Kofi Annan, of course, has been of immense service to the US since his inception as the Secretary-General of the United Nations. In one of his most notorious and despicable episodes, he "suppressed the warnings of the Canadan General Romeo Dallair that appalling massacres were about to start in Rwanda" in order to help the Americans "keep Sarajevo in the limelight". (Alexander Cockburn, Counterpunch, August 30th, 2003).

The UN has engineered colonial protectorates in Kosovo and Bosnia, the former effectively a fiefdom of Paddy Ashdown (imagine the hell!). It has sanctified such bloody spectacles as the US invasion of Panama and the 'humanitarian intervention' into Somalia, while at the same time giving cover to such hypocritical manoeuvres as Clinton's pretence to extend democracy to Haiti (only after it had been suppressed several times by Clinton, and the popular leader Jean-Bertrande Aristide had been convinced to give up the schtick about redistributing wealth). It is not a neutral legal framework, but a system of negotiation in which the real powers can hammer out their various disagreements and form united fronts where necessary.

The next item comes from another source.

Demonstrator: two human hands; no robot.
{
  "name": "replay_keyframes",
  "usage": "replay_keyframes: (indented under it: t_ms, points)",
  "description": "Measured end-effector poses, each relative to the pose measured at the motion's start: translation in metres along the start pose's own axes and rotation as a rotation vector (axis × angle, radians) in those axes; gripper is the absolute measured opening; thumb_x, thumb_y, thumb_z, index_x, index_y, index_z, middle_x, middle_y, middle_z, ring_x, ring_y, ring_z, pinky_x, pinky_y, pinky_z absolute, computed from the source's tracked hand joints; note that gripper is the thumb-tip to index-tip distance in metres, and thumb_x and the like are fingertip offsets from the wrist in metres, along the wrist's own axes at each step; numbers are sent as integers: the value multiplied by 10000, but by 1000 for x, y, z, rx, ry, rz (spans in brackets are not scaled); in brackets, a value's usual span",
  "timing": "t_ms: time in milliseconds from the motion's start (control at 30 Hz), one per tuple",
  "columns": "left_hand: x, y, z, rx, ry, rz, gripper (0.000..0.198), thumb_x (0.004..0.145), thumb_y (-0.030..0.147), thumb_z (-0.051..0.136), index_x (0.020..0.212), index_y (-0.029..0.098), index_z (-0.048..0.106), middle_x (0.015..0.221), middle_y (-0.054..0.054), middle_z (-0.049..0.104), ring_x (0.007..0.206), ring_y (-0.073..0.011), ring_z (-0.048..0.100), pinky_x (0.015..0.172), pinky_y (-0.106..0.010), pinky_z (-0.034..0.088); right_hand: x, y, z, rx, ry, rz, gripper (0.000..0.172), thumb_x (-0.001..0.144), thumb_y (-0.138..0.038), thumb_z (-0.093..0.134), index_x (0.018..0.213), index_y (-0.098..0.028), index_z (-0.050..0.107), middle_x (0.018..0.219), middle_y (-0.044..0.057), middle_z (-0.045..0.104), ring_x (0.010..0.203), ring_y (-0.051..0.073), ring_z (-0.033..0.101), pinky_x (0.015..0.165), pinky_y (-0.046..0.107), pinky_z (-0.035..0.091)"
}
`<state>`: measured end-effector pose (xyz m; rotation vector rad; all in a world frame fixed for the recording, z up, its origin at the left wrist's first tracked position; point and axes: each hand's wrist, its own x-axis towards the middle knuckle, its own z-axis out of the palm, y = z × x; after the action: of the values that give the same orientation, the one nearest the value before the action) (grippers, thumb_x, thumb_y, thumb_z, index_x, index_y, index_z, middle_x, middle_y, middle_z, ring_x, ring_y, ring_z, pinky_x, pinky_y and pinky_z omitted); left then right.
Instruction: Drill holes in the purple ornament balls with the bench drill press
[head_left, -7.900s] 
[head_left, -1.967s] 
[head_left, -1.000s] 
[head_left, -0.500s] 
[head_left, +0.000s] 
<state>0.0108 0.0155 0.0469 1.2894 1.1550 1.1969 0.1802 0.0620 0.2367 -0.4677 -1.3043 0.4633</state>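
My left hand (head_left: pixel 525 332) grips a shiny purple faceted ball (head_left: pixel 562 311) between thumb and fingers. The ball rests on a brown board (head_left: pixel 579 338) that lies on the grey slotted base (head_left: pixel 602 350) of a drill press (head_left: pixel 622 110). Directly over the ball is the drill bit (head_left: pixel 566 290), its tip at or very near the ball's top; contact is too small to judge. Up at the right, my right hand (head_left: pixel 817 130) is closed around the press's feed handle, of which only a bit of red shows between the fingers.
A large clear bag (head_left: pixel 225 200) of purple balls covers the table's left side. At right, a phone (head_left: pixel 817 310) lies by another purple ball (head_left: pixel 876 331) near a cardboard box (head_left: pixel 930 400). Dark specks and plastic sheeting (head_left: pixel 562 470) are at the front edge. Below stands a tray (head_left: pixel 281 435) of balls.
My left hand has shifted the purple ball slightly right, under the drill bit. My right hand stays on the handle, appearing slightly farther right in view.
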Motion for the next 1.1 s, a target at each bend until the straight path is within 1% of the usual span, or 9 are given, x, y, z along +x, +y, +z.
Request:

As such it is both constitutionally and structurally biased toward power - which, in our present multi-polar world, is the United States.



In a side-note, the latest apologist for Empire, Christopher Hitchens , emerges as an opponent of "Islamic nihilism". This phrase, replacing the more controversial "Islamic fascism" connotes something of the reactionary opposition to radicalism rather than leftist opposition to reactionary movements. Actually, "Islamic fascism", while not a serviceable term, is closer to the truth of Al Qaeda than "Islamic nihilism". Yes, they are 'fascists' in the sense that they want 'capitalism without capitalism', they want the right to make money and employ wage workers (where else could bin Laden get the money for his exploits?) while rejecting the instability of the system, the commodification of every aspect of existence, the profanation of "all that is holy", the rule of the United States etc. Nihilism is not a programmatic doctrine, and the term "Islamic nihilism" is an oxymoron. These groups, whether in Indonesia, Algeria, Saudi Arabia, Pakistan, the Phillipines, have all grown up out of political grievances - some of them legitemate, some not. Almost all of the key activists involved, no matter what distance presently seperates them, know each other - perhaps have spent time in prison together. They cooperate in a programmatic way with a definite strategy and a definite goal in mind, no matter how they dissimulate in public. Opposing "Islamic nihilism" makes about as much sense as opposing "Buddhist dog-rearing".

Hitchens adds, in a slightly dull attack on the bigoted Daniel Pipes, that there are signs of hope in Iran, in that some more 'progressive' elements now support the US destruction of the Ba'athist regime... Hmmm. Apart from the question of whether it is necessarily a hallmark of progressivism to support a US imperial campaign (after all, Ariel Sharon, Hosni Mubarak and the Crown Prince of Saudi Arabia also supported this action), consider: Shi'ites supporting the destruction of a secular state in a country that has been hostile to that state for some time? Grow up, Christopher.